> Required action
Count how many lines hold "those" in the records, and respond with that number by itself.

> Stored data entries
-- Opening Marker --
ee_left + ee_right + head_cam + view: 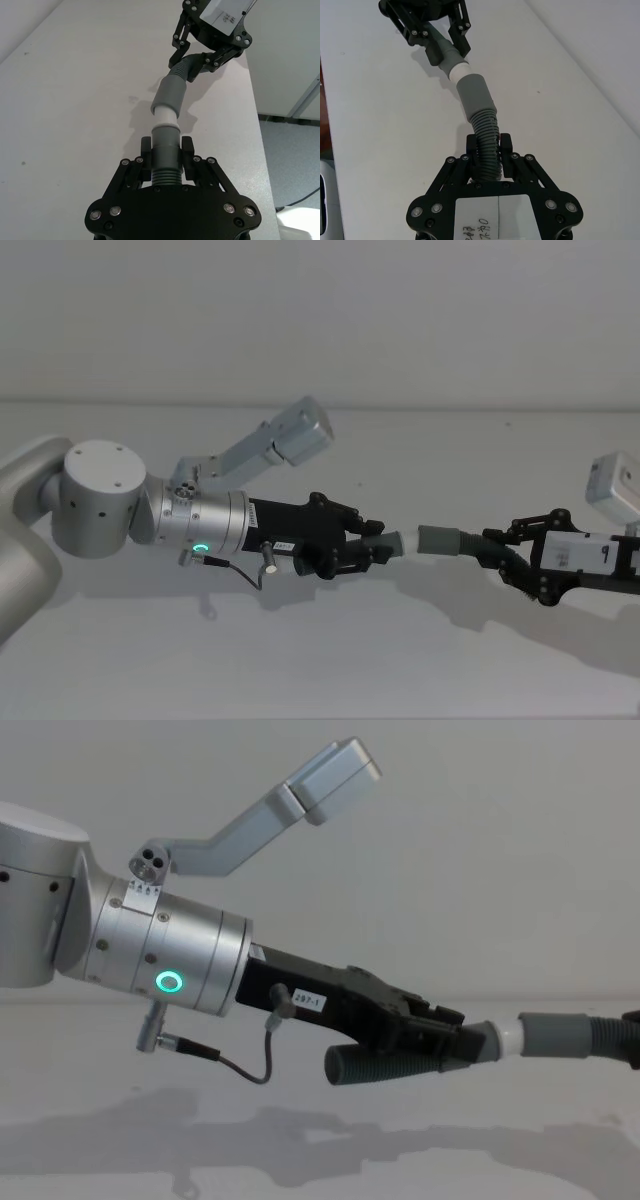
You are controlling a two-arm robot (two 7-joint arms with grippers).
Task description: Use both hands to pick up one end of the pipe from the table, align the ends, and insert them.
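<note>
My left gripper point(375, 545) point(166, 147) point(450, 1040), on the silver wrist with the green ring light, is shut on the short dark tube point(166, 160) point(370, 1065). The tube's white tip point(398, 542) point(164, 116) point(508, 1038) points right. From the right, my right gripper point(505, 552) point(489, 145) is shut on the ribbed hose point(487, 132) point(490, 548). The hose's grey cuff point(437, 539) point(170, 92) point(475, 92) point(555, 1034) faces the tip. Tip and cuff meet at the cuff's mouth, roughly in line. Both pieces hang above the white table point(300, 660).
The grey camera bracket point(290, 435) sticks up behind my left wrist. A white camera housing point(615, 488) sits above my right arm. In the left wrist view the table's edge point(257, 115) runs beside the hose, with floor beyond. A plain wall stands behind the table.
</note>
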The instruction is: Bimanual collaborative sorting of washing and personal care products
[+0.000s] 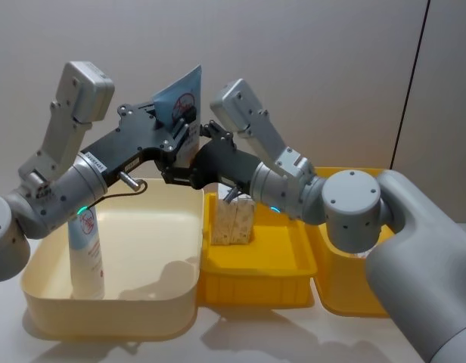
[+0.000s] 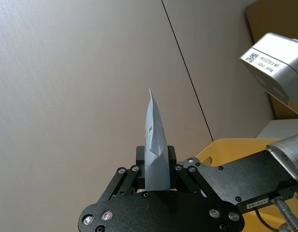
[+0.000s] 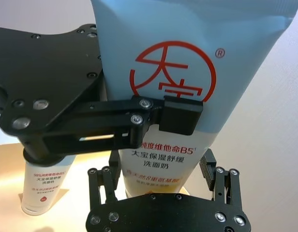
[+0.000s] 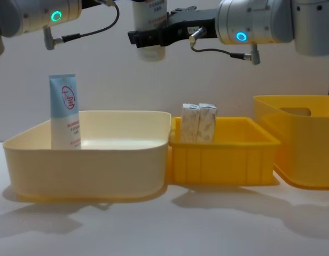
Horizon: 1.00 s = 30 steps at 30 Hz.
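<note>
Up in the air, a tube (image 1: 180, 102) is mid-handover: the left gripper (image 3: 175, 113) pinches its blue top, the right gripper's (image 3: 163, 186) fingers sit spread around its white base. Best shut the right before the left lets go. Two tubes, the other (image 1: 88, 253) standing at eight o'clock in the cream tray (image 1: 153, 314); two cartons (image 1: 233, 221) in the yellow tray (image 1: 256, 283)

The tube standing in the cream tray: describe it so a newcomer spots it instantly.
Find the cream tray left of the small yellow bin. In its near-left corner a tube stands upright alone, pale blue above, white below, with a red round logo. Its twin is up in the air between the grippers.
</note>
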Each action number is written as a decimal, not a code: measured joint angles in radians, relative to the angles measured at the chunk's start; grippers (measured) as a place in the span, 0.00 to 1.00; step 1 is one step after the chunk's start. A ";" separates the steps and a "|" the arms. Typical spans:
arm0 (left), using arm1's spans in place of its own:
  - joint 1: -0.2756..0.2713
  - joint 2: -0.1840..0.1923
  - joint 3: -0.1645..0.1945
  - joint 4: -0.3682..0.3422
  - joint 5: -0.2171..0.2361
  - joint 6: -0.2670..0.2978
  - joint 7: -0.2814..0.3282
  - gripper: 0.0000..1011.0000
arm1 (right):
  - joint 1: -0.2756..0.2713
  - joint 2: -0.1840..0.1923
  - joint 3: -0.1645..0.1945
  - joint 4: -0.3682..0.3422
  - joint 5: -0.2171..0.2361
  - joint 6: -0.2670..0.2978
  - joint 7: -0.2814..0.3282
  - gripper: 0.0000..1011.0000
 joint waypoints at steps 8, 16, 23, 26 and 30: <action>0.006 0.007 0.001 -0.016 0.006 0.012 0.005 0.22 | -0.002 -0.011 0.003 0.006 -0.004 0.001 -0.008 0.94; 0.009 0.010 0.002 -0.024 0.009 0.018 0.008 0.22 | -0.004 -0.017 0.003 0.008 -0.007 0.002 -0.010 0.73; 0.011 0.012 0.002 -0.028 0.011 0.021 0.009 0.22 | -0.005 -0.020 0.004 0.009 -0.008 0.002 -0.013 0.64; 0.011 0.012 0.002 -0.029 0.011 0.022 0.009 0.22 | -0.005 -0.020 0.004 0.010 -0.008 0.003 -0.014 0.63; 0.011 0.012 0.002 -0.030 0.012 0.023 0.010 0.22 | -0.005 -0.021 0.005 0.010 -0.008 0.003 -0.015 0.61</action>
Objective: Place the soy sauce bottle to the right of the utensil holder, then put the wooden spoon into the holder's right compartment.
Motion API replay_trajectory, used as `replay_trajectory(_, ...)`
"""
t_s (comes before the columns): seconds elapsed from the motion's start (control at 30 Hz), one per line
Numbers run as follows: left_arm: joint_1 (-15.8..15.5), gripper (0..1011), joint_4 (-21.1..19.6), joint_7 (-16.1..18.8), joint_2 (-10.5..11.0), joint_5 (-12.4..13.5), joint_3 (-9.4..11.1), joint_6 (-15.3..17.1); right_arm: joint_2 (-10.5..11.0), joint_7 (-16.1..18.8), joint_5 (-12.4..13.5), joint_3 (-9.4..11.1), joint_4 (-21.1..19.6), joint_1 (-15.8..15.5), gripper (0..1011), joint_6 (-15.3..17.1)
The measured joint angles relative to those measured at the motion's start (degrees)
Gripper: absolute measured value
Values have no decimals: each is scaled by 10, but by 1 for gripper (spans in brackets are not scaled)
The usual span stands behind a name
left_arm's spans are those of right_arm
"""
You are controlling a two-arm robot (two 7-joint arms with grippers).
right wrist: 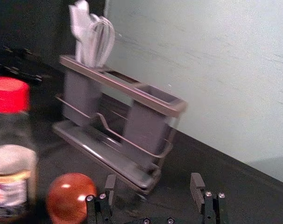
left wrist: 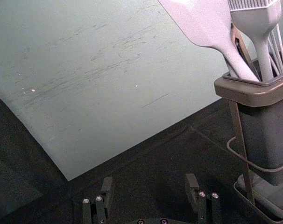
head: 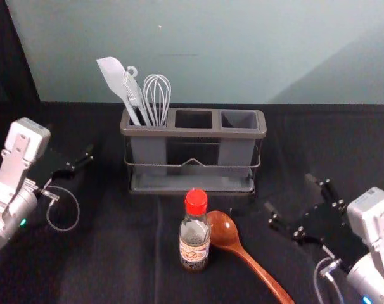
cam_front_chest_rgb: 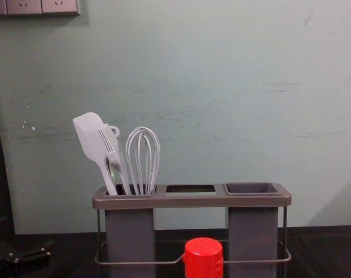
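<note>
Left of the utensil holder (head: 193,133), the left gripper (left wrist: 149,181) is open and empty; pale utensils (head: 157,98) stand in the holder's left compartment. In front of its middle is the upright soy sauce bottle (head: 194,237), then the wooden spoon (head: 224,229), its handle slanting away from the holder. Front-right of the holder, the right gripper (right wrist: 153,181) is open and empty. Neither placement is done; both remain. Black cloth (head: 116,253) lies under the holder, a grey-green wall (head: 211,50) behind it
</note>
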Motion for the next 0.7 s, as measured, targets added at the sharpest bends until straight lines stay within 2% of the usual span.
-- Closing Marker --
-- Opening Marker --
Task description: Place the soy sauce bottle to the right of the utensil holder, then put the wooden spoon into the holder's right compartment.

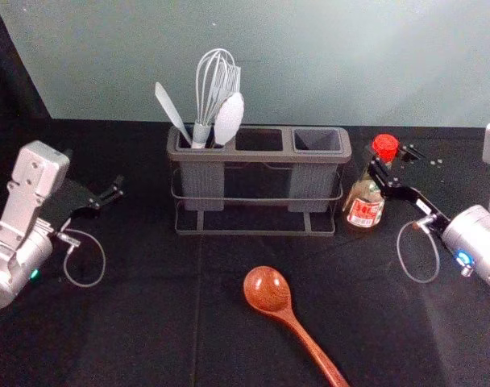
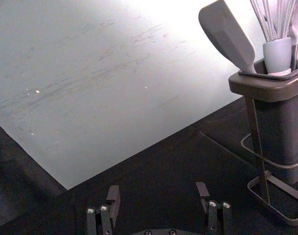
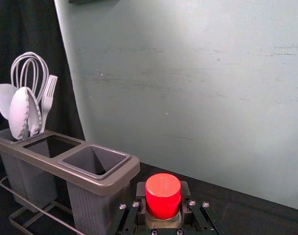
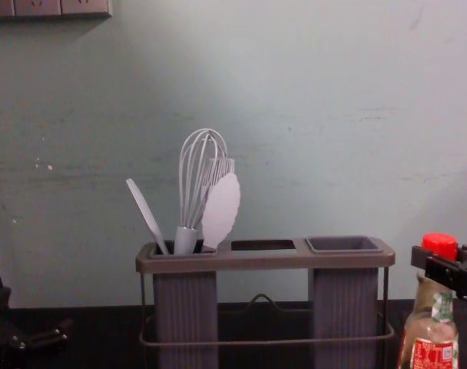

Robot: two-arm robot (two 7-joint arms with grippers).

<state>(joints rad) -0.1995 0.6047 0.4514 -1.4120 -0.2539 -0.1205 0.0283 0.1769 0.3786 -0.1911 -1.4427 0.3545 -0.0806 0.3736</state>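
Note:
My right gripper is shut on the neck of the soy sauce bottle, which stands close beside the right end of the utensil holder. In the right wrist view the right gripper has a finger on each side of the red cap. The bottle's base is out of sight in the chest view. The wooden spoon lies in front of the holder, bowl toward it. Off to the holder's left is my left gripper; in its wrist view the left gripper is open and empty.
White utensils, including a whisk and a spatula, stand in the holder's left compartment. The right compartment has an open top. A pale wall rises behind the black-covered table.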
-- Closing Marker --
> Output for this task
2